## [The problem]
Drop all images. Then write out each line below exactly as given.

## [Given material]
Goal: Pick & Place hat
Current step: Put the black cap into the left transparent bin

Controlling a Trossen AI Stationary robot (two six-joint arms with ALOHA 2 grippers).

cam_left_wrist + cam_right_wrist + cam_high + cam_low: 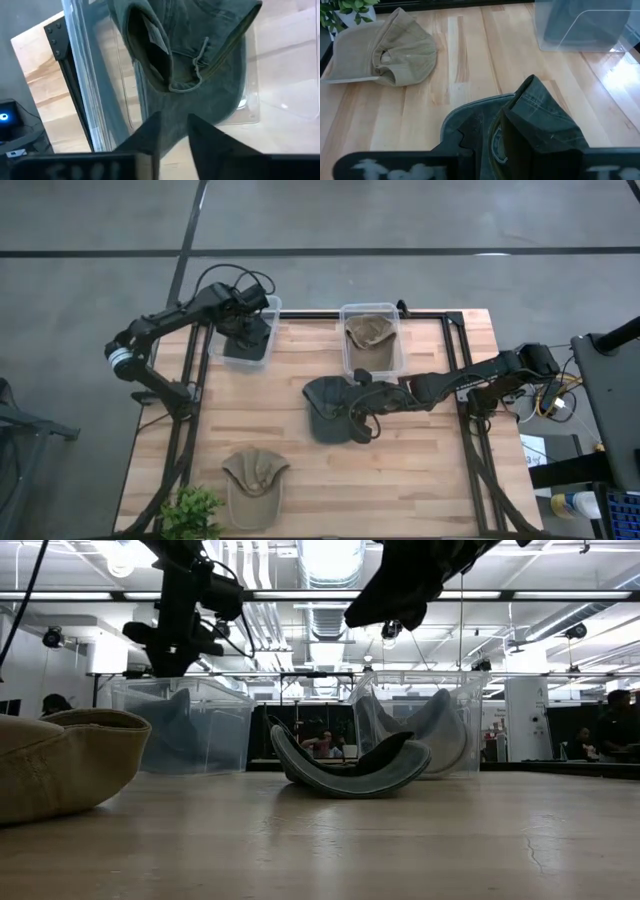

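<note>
Right gripper [362, 412] is down on the dark cap [328, 412] mid-table, fingers astride a fold of crown; clamped or not, I cannot tell. Risk: thin fold slips on lifting.

Left gripper [172, 134] hangs over the left bin [262, 340], fingers slightly apart, grey cap [200, 55] just ahead. Tan cap [385, 50] lies well apart.

Surface [420, 470]: pale blond wood planks, black metal frame at edges.
Cap at centre [330, 408]: dark grey-green denim, faded seams.
Cap near front corner [254, 485]: khaki tan.
Cap in right bin [369, 331]: khaki tan; bin [372, 363] clear plastic.
Cap in left bin [200, 55]: dark grey-green; bin [262, 338] clear.
Plant [190, 513]: bright green leaves.
Both arms and fingers [150, 135]: black.
Floor [400, 215]: grey, dark seam lines.
</note>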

## [Response]
Goal: Pick & Place hat
Current step: Put the black cap into the left transparent bin

Controlling a Trossen AI Stationary robot (two six-joint arms with ALOHA 2 grippers).

cam_left_wrist + cam_right_wrist + cam_high + cam_low: 

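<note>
Right gripper [362, 412] is down on the dark cap [328, 412] mid-table, fingers astride a fold of crown; clamped or not, I cannot tell. Risk: thin fold slips on lifting.

Left gripper [172, 134] hangs over the left bin [262, 340], fingers slightly apart, grey cap [200, 55] just ahead. Tan cap [385, 50] lies well apart.

Surface [420, 470]: pale blond wood planks, black metal frame at edges.
Cap at centre [330, 408]: dark grey-green denim, faded seams.
Cap near front corner [254, 485]: khaki tan.
Cap in right bin [369, 331]: khaki tan; bin [372, 363] clear plastic.
Cap in left bin [200, 55]: dark grey-green; bin [262, 338] clear.
Plant [190, 513]: bright green leaves.
Both arms and fingers [150, 135]: black.
Floor [400, 215]: grey, dark seam lines.
</note>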

Output for the exercise is complete.